Philippe Nahon
Rezo Films

L’acteur révélé par Gaspar Noé était devenu un second rôle incontournable du cinéma français. Sa présence magnifique aura autant séduit Audiard, Kassovitz, que Spielberg. Hommage.

Jean-Pierre Melville (Le Doulos), René Allio (Les camisards), Jacques Doillon (Les Doigts dans la tête). L’entrée en matière est belle et vous pose d’emblée une carrière. Philippe Nahon s’en est allé ce week-end des suites d’une « longue maladie » comme dit la formule. Il semblerait que ce satané virus qui nous pourrit l’air ait accéléré les choses. Triste monde. Nahon avait 81 ans et près de 60 ans de service. Sa gueule percée de ses yeux pétillants où se décelaient la malice, l’inquiétude et la gentillesse, mais aussi sa voix caverneuse, il les a trimballés à l’écran et ailleurs (théâtre, télé…) sans se soucier des étiquettes et des territoires dans lesquels il entrait. La filmographie ressemble ainsi une fête joyeuse où les frères Féret, côtoient, Gaspar Noé, Jean-Marie Poiret, Jacques Audiard, Luc Besson, Benoît Delépine et Gustave Kervern, Steven Spielberg (Cheval de guerre) et Alain Corneau…

Le point de bascule a eu lieu en 1991. Philippe Nahon est « le boucher » dans Carne de Gaspar Noé. Un moyen-métrage âpre, malaisant et génial. L’acteur y découpe de la viande chevaline tout en reluquant bizarrement sa fille. La chose n’est donc pas très nette. Nahon y est parfait. Pour toutes celles et ceux qui ont découvert ce film et son prolongement, Seul contre tous, sept ans plus tard, il sera difficile d’oublier le visage du boucher.
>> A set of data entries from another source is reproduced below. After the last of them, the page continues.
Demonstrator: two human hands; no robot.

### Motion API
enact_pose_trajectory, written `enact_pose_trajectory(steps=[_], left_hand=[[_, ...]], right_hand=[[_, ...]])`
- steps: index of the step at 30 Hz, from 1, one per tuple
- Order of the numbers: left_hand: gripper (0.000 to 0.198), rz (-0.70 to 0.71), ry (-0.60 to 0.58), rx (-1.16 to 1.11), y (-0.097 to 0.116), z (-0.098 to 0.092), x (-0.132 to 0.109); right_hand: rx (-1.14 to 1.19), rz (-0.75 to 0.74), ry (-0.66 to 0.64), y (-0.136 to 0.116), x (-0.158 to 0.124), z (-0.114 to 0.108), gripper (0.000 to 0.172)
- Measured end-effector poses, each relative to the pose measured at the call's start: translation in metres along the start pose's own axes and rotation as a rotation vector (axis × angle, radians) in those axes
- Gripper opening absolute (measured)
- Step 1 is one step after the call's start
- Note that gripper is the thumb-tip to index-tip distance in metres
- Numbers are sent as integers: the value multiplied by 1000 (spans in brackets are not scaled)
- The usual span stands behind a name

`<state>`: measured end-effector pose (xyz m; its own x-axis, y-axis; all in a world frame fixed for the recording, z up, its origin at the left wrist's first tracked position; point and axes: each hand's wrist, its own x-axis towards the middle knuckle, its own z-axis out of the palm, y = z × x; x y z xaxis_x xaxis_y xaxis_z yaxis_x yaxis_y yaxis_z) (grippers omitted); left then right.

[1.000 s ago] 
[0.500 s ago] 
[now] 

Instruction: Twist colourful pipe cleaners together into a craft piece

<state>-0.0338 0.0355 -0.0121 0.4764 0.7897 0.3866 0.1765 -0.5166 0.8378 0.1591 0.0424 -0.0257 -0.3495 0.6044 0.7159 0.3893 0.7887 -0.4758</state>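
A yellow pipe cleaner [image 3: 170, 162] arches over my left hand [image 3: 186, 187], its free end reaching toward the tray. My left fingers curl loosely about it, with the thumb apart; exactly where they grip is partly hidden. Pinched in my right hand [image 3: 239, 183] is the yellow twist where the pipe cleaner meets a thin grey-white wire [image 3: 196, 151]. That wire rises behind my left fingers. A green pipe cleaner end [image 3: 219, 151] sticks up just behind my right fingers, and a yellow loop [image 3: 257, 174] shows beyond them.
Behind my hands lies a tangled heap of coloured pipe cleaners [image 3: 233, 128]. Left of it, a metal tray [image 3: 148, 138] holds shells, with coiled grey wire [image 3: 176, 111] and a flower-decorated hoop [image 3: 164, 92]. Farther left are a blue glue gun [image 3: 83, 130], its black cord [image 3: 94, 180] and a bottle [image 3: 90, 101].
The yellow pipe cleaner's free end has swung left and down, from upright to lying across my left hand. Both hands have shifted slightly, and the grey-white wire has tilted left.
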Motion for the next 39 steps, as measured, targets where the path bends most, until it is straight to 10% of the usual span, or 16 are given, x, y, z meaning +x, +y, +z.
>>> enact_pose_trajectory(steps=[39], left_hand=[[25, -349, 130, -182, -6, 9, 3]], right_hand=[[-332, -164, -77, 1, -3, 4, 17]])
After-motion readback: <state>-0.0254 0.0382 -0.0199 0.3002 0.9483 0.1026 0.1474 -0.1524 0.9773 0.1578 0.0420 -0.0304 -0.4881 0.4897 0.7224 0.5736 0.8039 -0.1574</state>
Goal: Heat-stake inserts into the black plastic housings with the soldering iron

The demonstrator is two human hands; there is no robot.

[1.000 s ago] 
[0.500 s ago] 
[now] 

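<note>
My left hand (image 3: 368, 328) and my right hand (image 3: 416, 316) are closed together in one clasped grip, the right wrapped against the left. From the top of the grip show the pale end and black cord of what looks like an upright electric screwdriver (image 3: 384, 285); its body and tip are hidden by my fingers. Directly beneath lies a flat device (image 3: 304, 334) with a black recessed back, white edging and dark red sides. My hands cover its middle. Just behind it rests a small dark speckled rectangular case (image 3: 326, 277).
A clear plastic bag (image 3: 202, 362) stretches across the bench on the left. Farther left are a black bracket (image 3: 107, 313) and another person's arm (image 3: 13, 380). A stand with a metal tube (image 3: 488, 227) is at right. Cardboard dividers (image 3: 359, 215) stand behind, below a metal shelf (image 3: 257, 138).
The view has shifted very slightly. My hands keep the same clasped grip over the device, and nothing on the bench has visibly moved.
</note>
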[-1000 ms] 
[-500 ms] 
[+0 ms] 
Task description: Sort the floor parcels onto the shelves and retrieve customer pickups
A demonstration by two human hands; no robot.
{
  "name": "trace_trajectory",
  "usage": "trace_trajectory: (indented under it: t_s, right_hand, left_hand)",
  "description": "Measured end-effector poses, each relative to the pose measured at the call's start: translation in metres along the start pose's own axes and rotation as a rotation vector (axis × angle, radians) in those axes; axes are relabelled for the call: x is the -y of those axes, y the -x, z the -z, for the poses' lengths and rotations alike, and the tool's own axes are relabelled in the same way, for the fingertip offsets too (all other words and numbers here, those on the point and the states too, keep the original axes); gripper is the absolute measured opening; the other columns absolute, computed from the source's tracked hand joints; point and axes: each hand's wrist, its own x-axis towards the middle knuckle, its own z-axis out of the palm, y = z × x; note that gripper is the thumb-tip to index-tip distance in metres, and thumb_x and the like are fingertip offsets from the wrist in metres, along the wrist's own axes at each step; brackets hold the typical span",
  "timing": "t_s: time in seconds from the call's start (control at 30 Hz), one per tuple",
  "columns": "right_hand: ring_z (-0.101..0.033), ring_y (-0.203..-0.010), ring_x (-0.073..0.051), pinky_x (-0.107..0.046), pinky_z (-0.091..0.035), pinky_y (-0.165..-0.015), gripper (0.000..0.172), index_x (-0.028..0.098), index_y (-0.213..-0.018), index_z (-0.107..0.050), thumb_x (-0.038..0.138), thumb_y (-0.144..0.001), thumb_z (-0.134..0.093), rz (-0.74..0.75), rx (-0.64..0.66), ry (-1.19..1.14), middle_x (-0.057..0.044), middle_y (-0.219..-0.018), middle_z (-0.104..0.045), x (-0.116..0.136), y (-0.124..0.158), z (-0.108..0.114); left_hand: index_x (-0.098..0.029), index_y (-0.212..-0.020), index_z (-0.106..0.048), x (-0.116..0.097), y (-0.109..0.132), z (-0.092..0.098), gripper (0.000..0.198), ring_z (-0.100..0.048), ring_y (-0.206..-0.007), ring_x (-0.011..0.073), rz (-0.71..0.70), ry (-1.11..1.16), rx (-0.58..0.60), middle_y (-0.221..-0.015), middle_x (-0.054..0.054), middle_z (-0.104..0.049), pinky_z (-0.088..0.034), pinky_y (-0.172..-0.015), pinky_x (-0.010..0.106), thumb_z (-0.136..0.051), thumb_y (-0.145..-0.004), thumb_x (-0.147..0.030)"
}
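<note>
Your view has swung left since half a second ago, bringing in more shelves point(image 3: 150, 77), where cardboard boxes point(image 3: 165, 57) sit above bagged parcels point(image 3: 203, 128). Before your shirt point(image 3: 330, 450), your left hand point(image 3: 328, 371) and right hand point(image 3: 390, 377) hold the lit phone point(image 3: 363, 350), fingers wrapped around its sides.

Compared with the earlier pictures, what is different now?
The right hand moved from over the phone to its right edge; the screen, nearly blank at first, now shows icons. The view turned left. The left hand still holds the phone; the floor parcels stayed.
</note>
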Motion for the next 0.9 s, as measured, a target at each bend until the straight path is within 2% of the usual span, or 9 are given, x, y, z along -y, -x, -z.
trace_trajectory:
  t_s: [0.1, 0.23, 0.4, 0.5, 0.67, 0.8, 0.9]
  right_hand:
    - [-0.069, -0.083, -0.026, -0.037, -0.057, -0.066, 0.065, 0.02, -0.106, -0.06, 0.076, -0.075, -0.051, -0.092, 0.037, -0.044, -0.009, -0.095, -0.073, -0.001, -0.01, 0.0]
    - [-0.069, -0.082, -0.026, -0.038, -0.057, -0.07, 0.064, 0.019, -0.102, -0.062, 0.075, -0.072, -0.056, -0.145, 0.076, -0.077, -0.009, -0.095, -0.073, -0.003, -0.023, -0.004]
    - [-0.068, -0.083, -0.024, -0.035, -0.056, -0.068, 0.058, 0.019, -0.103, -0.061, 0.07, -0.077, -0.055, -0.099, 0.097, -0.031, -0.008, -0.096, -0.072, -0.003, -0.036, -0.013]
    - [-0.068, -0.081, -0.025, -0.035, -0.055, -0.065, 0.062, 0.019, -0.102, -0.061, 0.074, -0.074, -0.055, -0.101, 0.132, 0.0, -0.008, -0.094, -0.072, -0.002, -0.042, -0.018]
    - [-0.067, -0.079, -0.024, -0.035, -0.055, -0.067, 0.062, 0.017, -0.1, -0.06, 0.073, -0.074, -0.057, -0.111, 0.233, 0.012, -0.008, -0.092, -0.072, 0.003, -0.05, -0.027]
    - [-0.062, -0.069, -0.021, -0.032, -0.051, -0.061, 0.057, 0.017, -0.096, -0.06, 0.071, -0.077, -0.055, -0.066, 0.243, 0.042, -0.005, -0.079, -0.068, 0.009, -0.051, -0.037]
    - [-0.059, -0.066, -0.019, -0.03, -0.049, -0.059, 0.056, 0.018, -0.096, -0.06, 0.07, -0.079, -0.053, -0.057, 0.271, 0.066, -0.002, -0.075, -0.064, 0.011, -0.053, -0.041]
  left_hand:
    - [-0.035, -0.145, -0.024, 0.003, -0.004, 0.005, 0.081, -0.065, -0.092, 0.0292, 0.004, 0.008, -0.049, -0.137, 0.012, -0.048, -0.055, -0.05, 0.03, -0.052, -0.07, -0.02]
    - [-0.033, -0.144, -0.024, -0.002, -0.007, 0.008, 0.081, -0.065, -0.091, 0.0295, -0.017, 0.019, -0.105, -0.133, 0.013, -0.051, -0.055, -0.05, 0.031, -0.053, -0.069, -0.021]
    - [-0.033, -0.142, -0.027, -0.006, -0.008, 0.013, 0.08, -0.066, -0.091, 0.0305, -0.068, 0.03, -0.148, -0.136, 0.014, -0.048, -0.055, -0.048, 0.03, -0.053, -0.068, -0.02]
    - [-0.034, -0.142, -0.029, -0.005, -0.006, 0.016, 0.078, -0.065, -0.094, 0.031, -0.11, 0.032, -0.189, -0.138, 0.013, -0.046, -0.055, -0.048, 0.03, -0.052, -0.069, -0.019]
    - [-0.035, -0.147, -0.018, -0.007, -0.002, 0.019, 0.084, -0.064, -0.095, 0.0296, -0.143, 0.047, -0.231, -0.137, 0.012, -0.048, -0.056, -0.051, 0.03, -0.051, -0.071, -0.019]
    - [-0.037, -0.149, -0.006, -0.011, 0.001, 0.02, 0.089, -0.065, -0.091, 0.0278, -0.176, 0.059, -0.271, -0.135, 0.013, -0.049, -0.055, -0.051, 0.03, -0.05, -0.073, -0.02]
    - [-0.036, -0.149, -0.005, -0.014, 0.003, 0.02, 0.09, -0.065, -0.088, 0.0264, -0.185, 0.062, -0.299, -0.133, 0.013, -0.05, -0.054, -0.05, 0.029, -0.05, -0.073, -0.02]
Un rôle qui vaudra à l’acteur l’une de ses seules distinctions : un Bayard d’Or au Festival du Film Francophone de Namur. La rencontre avec Noé (il sera également de l'aventure Irréversible) plonge alors Nahon dans le nouveau monde du cinéma français : Jacques Audiard (Un héros très discret), Karim Dridi (Pigalle), Guillaume Nicloux (Le poulpe), Christophe Gans (Le pacte des loups), Mathieu Kassovitz (La Haine, Les rivières pourpres).

Dans une lettre hommage à son "grand ami" publiée dans Libération, Gaspar Noé écrit: "On est restés soudés toutes ces années, tels deux frères ou un neveu et son oncle préféré. Browning avait rencontré son Lon Chaney, Scorsese son De Niro. Et moi, loin de ces géants, je t’avais quand même rencontré toi, et je n’aurais jamais pu souhaiter mieux. "

Philippe Nahon par Gaspar Noé

Il y avait chez Philippe Nahon, cette beauté (un charisme magnifique), cette simplicité et cette évidence du geste qui sculptent une présence et définissent une humeur. Pour autant, l’acteur n’occupait pas les premières loges. C’était le second rôle parfait, à l’ancienne a-t-on envie d’écrire sans une once d’ironie. « A l’ancienne », car Nahon, bien que les deux pieds dans la modernité et son époque, semblait faire jeu égal avec ses aînés : les Carette, Saturnin Fabre, Noël Roquevert, Dominique Zardi, Robert Dalban et les autres.

Nahon c’était aussi le petit écran :  Des mythiques Cinq Dernières Minutes à la série culte Kaamelott d’Alexandre Astier, Alain Kappauf et Jean-Yves Robin. Goustan de Carmélide dit Goustan le cruel, l’amoureux des champignons, c’était lui.

Adieu Philippe Nahon et merci pour tout.